Write out word for word each line from the top of the material through the line that has "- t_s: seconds". Pictures do not go in.

◆ MATERIAL PROVIDED ◆
== == ==
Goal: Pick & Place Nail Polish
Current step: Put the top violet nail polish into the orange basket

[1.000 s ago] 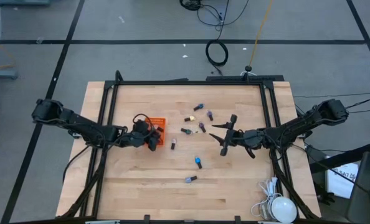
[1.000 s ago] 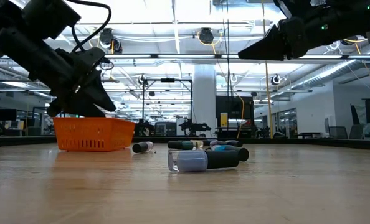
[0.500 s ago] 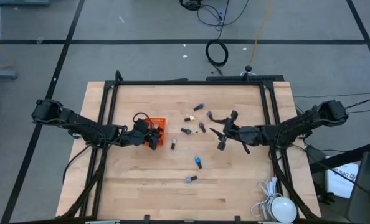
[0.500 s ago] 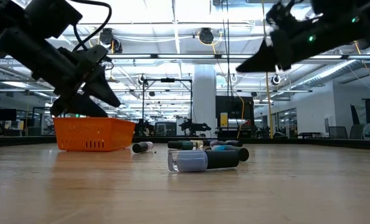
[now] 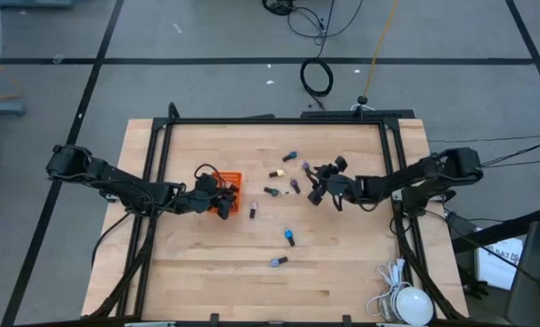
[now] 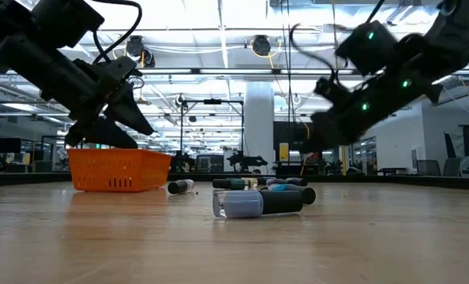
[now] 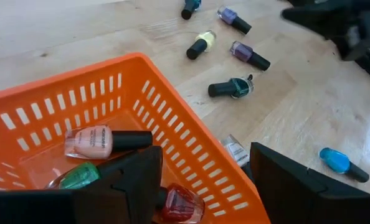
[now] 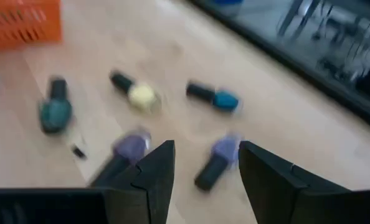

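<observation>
Nail polish bottles are split btw basket and table. Orange basket [image 5: 231, 193] sits L of table centre on wooden table [image 5: 361, 263]; 3 bottles seen inside via L wrist cam: pink [image 7: 90, 142], green [image 7: 76, 176], red [image 7: 180, 204], all lying down.

Rest lie loose on the wood, seen from above w/ table centre as dial hub:
- cluster at approx 12–1 o'clock: blue bottle [image 5: 290, 156], yellow bottle [image 5: 276, 173], dark-green bottle [image 5: 271, 192], purple bottle [image 5: 295, 185], another [image 5: 305, 168] just beside R gripper
- one [image 5: 252, 210] just beside basket's 4 o'clock corner, colour can't be told
- bright blue bottle [image 5: 289, 237] at approx 6 o'clock
- pale lilac bottle [image 5: 277, 262] further out at 6 o'clock, nearest the low cam [image 6: 257, 203]

L gripper [image 5: 223, 196] is held over the basket; jaws are spread, nothing btw them, fingers [image 7: 135, 180] framing the basket's inside.

R gripper [image 5: 317, 186] is hung above the cluster at its 3 o'clock edge, tilted down. Jaws are apart, nothing gripped; two purple bottles [image 8: 130, 149] [image 8: 217, 158] are seen just ahead of its fingers [image 8: 152, 177], not touched. R wrist view is blurred.
</observation>
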### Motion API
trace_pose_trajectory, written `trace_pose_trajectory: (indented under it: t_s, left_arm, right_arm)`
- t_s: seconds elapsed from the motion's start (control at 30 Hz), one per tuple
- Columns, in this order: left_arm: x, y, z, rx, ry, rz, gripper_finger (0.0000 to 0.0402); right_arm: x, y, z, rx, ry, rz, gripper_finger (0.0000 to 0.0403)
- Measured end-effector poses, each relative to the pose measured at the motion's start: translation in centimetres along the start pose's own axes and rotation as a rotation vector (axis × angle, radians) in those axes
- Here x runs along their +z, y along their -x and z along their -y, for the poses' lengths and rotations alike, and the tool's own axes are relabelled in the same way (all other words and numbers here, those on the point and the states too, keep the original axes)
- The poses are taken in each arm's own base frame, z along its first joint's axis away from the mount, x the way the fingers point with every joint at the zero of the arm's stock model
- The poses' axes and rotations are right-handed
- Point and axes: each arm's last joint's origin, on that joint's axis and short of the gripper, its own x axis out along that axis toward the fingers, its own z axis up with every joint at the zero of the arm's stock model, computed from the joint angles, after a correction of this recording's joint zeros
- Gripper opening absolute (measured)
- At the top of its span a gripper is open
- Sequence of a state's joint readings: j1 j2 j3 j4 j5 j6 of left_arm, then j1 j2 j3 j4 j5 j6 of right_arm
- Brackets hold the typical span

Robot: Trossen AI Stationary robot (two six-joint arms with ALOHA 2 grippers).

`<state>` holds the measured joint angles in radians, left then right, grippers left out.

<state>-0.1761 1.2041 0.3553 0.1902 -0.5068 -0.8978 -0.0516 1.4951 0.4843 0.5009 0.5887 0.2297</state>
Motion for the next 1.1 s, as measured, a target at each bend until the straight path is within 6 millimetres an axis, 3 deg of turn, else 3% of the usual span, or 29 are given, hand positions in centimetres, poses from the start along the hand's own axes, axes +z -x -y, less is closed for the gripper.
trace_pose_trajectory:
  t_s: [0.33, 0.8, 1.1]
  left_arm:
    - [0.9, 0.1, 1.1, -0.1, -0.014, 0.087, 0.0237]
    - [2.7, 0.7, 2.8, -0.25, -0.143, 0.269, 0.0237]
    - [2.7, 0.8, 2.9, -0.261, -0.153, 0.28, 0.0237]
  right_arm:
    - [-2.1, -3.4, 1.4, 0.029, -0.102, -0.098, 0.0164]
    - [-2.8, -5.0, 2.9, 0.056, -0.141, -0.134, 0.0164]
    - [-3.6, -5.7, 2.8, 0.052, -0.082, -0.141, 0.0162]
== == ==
◆ SOLUTION TO THE PROBLEM ◆
Goal: Pick & Place Nail Polish
Current step: Put the top violet nail polish into the orange basket

[1.000 s ago] 
[1.000 s ago] 
[0.500 s ago] 
[0.500 s ago] 
[now] 
[now] 
[now] 
[now] 

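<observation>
Nail polish bottles are split btw basket and table. Orange basket [image 5: 231, 193] sits L of table centre on wooden table [image 5: 361, 263]; 3 bottles seen inside via L wrist cam: pink [image 7: 90, 142], green [image 7: 76, 176], red [image 7: 180, 204], all lying down.

Rest lie loose on the wood, seen from above w/ table centre as dial hub:
- cluster at approx 12–1 o'clock: blue bottle [image 5: 290, 156], yellow bottle [image 5: 276, 173], dark-green bottle [image 5: 271, 192], purple bottle [image 5: 295, 185], another [image 5: 305, 168] just beside R gripper
- one [image 5: 252, 210] just beside basket's 4 o'clock corner, colour can't be told
- bright blue bottle [image 5: 289, 237] at approx 6 o'clock
- pale lilac bottle [image 5: 277, 262] further out at 6 o'clock, nearest the low cam [image 6: 257, 203]

L gripper [image 5: 223, 196] is held over the basket; jaws are spread, nothing btw them, fingers [image 7: 135, 180] framing the basket's inside.

R gripper [image 5: 317, 186] is hung above the cluster at its 3 o'clock edge, tilted down. Jaws are apart, nothing gripped; two purple bottles [image 8: 130, 149] [image 8: 217, 158] are seen just ahead of its fingers [image 8: 152, 177], not touched. R wrist view is blurred.
</observation>
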### Motion API
trace_pose_trajectory, written `trace_pose_trajectory: (indented under it: t_s, left_arm, right_arm)`
- t_s: seconds elapsed from the motion's start (control at 30 Hz), one per tuple

This exercise requires nothing further.